The Iranian A-Bomb diagram. What is it doing in the business section?


Am I missing something? Is this diagram authentic or not is a valid question.  But surely the significance of this piece of news goes beyond the BUSINESS section of the Washington Post?  





Associated Press - The undated diagram that was given to the AP by officials of a country critical of Iran’s atomic program allegedly calculating the explosive force of a nuclear weapon _ a key step in developing such arms. The diagram shows a bell curve and has variables of time in micro-seconds and power and energy, both in kilotons _ the traditional measurement of the energy output, and hence the destructive power of nuclear 


By Associated Press, Published: November 27

VIENNA — Iranian scientists have run computer simulations for a nuclear weapon that would produce more than triple the explosive force of the World War II bomb that destroyed Hiroshima, according to a diagram obtained by The Associated Press.

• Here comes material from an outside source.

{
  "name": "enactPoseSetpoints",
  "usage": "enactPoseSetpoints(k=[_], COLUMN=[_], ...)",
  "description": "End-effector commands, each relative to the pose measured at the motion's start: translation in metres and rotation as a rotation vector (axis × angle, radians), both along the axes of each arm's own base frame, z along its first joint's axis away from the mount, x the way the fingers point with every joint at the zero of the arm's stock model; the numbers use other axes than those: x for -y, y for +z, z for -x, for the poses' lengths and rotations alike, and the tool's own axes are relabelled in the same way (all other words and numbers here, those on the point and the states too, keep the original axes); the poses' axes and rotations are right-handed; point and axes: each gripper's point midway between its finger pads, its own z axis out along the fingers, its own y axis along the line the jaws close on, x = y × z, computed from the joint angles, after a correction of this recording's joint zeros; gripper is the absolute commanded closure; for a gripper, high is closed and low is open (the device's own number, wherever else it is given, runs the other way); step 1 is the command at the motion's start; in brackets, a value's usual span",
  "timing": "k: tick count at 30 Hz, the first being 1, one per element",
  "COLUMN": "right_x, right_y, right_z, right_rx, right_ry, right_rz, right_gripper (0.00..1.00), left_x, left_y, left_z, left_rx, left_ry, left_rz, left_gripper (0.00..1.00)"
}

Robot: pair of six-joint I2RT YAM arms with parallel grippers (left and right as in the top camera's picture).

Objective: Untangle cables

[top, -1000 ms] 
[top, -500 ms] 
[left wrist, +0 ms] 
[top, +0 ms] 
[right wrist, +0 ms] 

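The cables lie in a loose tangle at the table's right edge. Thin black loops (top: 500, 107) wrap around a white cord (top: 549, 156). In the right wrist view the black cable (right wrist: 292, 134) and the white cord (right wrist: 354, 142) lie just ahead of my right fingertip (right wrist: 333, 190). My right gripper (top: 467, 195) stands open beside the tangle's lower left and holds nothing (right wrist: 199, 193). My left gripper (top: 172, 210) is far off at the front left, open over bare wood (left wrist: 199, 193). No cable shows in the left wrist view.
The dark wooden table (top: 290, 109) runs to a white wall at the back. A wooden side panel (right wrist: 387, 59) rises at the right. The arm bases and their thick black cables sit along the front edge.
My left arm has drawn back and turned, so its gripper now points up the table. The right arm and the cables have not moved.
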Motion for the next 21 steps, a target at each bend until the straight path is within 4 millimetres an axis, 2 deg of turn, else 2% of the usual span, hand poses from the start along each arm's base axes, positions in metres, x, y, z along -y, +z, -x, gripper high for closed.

The diagram was leaked by officials from a country critical of Iran’s atomic program to bolster their arguments that Iran’s nuclear program must be halted before it produces a weapon. The officials provided the diagram only on condition that they and their country not be named.

The International Atomic Energy Agency — the Vienna-based U.N. nuclear watchdog — reported last year that it had obtained diagrams indicating that Iran was calculating the “nuclear explosive yield” of potential weapons. A senior diplomat who is considered neutral on the issue confirmed that the graph obtained by the AP was indeed one of those cited by the IAEA in that report. He spoke only on condition of anonymity because he was not authorized to discuss the issue.

The IAEA report mentioning the diagrams last year did not give details of what they showed. But the diagram seen by the AP shows a bell curve — with variables of time in micro-seconds, and power and energy both in kilotons — the traditional measurement of the energy output, and hence the destructive power of nuclear weapons. The curve peaks at just above 50 kilotons at around 2 microseconds, reflecting the full force of the weapon being modeled.

The bomb that the United States dropped on Hiroshima in Japan during World War II, in comparison, had a force of about 15 kilotons. Modern nuclear weapons have yields hundreds of times higher than that.
The diagram has a caption in Farsi: “Changes in output and in energy released as a function of time through power pulse.” The number “5’’ is part of the title, suggesting it is part of a series.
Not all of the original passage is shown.